Janka Nabay, de l'obscurité de la guerre civile sierra-léonaise à la lumière américaine

Mon inspiration porte sur la liberté, l'indépendance et l'égalité


Mardi 12 Décembre 2017

 Le Sierra Léonais Janka Nabay a électrisé le festival de musiques actuelles de Rennes, en France, de sa pop imprégnée de musique ancestrale, à l'issue d'un douloureux parcours: de l'atroce guerre civile à la précarité aux Etats-Unis avant de renouer avec le succès.
A 51 ans, son visage émacié encadré de dreadlocks de rasta musulman dit sa fierté de se produire aux Trans Musicales, festival international de musiques actuelles à Rennes (nord-ouest) et de défendre la culture africaine dans la mondialisation. "Mon inspiration porte sur la liberté, l'indépendance et l'égalité", plaide-t-il gravement à l'AFP.
Dans une salle exiguë, ceint d'une jupe traditionnelle en raphia et accompagné de son "bubu gang" (le bubu est une musique traditionnelle rythmant jadis les rites de sorcellerie), il encourage 230 enfants des centres de loisirs à danser sur son électro endiablée. "T'es pas fatigué, va danser! T'es fatigué, va danser!".
"Les enfants ont aimé ma musique sans comprendre les paroles, c'est la musique sans frontières!", confie-t-il, louant l'accent mis par les Trans sur la variété des langues. Son répertoire est en langues locales -temini, lemba, marday, crio- et...anglais.  Plus tard, devant des adultes, il apparaîtra toujours vibrant, nerveux, vêtu d'un boubou jaune et d'une cape de léopard incrustée de coquillages.
Dès 14 ans il jouait du Bob Marley au village. Il produit son premier album à 19 ans. Surnommé le "Bubu king", il devient une célébrité en Sierra Leone.
Avant le basculement dans la guerre civile en 1991: "Plus moyen de vendre la musique, de faire des concerts pour avoir de l'argent.

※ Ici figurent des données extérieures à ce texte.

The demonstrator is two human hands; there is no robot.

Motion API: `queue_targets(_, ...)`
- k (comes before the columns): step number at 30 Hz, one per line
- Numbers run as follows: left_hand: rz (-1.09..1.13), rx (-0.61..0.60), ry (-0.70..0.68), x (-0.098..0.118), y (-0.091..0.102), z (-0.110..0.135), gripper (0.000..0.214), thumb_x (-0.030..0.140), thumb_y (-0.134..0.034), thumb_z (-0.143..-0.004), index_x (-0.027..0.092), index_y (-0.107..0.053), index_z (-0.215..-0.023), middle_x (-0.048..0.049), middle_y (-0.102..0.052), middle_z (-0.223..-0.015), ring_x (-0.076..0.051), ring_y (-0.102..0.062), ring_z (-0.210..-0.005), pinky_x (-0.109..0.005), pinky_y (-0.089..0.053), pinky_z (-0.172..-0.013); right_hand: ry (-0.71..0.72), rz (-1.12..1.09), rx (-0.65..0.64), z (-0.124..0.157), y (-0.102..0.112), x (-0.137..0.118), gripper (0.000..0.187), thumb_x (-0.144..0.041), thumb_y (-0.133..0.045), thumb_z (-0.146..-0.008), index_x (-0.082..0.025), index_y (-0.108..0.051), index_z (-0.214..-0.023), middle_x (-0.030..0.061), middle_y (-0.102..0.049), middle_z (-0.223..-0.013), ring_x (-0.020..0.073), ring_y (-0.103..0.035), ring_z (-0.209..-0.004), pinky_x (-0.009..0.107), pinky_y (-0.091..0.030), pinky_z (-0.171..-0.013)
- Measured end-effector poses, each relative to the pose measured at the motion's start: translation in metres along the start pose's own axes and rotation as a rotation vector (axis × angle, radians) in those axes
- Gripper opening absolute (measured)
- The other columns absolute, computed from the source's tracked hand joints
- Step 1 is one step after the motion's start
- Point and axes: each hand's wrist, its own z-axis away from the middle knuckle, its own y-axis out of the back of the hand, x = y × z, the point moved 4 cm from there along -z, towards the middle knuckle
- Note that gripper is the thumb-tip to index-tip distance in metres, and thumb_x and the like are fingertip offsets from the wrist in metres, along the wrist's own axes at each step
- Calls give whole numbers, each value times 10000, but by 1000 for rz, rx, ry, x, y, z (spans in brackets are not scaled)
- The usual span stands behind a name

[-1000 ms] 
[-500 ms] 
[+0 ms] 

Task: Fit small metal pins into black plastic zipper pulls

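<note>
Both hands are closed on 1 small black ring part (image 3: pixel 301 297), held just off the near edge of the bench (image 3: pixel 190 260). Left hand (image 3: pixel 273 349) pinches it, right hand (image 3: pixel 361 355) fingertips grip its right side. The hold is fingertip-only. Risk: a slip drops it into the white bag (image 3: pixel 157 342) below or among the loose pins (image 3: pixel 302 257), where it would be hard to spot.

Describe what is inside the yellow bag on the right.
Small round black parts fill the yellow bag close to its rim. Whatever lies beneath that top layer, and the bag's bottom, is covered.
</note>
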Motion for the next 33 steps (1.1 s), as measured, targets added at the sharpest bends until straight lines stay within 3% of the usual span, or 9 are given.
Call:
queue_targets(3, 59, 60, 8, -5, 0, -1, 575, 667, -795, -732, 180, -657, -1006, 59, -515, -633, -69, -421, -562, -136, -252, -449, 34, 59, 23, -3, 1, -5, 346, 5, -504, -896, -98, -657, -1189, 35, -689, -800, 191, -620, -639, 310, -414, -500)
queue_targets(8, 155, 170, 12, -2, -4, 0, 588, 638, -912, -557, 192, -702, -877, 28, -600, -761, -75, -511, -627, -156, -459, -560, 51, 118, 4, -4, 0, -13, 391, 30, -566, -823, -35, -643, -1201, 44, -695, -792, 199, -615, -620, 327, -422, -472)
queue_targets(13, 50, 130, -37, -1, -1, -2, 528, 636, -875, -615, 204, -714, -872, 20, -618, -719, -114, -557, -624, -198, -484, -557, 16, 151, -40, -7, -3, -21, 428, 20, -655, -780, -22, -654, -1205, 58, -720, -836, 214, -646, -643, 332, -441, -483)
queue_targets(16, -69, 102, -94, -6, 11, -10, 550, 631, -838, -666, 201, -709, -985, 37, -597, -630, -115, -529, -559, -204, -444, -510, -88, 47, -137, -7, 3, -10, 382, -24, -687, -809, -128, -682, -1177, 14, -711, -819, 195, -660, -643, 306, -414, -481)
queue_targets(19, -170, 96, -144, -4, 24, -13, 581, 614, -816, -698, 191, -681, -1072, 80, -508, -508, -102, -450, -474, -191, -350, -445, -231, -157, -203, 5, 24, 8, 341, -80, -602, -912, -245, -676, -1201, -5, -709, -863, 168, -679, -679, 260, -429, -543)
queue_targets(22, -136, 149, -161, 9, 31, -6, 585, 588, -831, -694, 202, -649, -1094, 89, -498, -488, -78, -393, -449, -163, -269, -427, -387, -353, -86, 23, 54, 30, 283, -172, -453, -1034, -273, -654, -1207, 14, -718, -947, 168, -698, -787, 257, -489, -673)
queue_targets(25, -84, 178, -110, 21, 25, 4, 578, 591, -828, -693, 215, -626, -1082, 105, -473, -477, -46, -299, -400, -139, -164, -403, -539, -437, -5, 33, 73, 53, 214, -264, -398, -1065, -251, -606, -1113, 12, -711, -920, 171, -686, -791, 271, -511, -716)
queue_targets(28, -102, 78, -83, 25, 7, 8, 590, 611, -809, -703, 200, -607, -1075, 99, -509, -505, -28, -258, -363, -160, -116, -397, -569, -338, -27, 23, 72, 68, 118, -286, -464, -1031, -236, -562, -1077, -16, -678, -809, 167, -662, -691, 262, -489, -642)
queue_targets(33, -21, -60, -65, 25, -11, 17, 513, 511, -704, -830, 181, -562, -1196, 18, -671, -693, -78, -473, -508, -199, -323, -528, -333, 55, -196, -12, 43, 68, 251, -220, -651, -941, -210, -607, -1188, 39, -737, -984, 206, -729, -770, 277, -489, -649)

Comment faire de la musique pour stopper la guerre civile", se demande-t-il.
Il se rend à l'Alliance Française. "La France m'a aidé", lance-t-il, reconnaissant. Il avait reçu alors d'un responsable de l'Alliance une aide financière pour la promotion de son talent.
Dans les années 90, au milieu de ce conflit qui devait faire quelque 120.000 morts, il sort son air "Sabanoh" qu'il traduit par "c'est chez nous ici". "Les soldats, le peuple, les rebelles aimaient ma musique", se rappelle-t-il.
En 1998, à Freetown, alors que le gouvernement l'accuse d'être pro-rebelles, il manque d'être exécuté. Un paramilitaire le sauve: "Il est notre chanteur, pas un rebelle".
Il "devient le premier DJ dans une radio de l'ONU en Sierra Leone" et compose plusieurs "chansons pour la paix". Il croit à un islam de paix, loin des doctrines de la vengeance.
Ces chansons "ont amené tout le monde à parler de paix et à aller à Lomé", où seront signés en 1999 les accords entre le gouvernement et la rébellion, se félicite-t-il.
Après qu'un ami aux Etats-Unis lui a envoyé de l'argent pour acquérir un passeport, il part discrètement en voiture pour la Guinée et le Mali. Il obtient un visa de trois ans pour les USA.
Le débarquement en mai 2001 à l'aéroport JFK de New York sera un choc: "Je n'avais pas vu de lumières en huit ans", raconte-t-il.
Il a quitté l'Afrique sans ses cassettes. "Je n'avais pas d'affaires, juste un pantalon, pas un numéro de téléphone, Janka Nabay était mort, pensait-on. Je n'avais plus confiance, j'étais malade de ne plus jouer de musique depuis longtemps. Ils me croyaient antillais et non africain".
Précaire, il attendra 2004 pour obtenir un permis de travail. "Je me demandais comment je pouvais jouer de la musique dans ce pays!". Il lavera des voitures et camions au jet, puis travaillera à Philadelphie chez un vendeur afghan de poulets rôtis.
Un certain William Glassfield, féru de musiques africaines et qui avait aimé ses cassettes, ira l'y dénicher, le fera jouer au club Zebulon de Brooklyn. Il enregistrera pour le label True Panther: fin d'une longue traversée du désert.
Depuis octobre 2017, Janka est revenu en Sierra Leone, a fait bâtir une belle maison.
"Je veux être dans la légalité. Ma meilleure décision a été de revenir en Afrique", assure celui qui entend reconstituer au pays son "Bubu gang".